C’est là que vit Mouchette, fragile comme une petite mouche, et comme elle entourée d’immondices et de détresse. Mouchette et ses quatorze ans que la mort va happer au final d’une vie de misère. Elle fait partie de ces misérable, plus désespérés que ceux d’Hugo parce qu’aucun salut ne s’ouvre, même pas celui de la vieille Philomène qu’on croit pouvoir un temps offrir un espoir à Mouchette. Mais la mort l’habite trop pour qu’elle puisse aimer vraiment.
Le mal est partout : dans la nature sans pitié, dans le travail des hommes, dans leur cœur. Un mal dont les personnages ne parviennent pas à s’extraire parce qu’ils ne parviennent pas à poser sur lui un regard réflexif. Il se retourne alors contre eux dans une fatalité tragique, à l’image de ce qu’il advient dans le cœur de Mouchette. Le mal qui lui vient de l’extérieur, qui l’atteint dans un paroxysme de violence avec le viol, s’alimente lui-même dans la honte, le dégoût, comme si la souillure était non plus un acte extérieur subi, mais était devenue elle-même, empêchait toute révolte orgueilleuse. Dès lors le suicide final, dans une eau trop vaseuse pour être purificatrice, apparaît comme la seule issue tragique puisque même la parole qui lie les hommes est amputée.

Si le viol est l’image grotesque et avili de l’amour, tous les liens d’amour sont défigurés : l’amour conjugal, filial, mais aussi la bienveillance entre un maître et son élève ; l’amitié, elle, est inexistante.

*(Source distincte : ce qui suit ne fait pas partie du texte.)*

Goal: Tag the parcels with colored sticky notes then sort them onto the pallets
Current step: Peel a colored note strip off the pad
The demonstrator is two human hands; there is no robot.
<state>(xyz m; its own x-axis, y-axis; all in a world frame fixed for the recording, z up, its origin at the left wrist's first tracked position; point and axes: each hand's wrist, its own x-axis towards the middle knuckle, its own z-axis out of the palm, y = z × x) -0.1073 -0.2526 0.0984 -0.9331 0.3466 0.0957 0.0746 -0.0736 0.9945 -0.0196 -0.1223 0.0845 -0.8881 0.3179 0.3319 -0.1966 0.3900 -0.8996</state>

Sur ce néant de l’humanité, cette solitude sans nom où l’homme meurt de dégoût de soi et d’indifférence, plane immense et terrible, une monumentale absence, dont le vide même résonne comme un appel assourdissant. 


Commentaires

  1. Merci pour ces lectures qui vont à l'essentiel et donnent envie de se replonger dans et auteur majeur.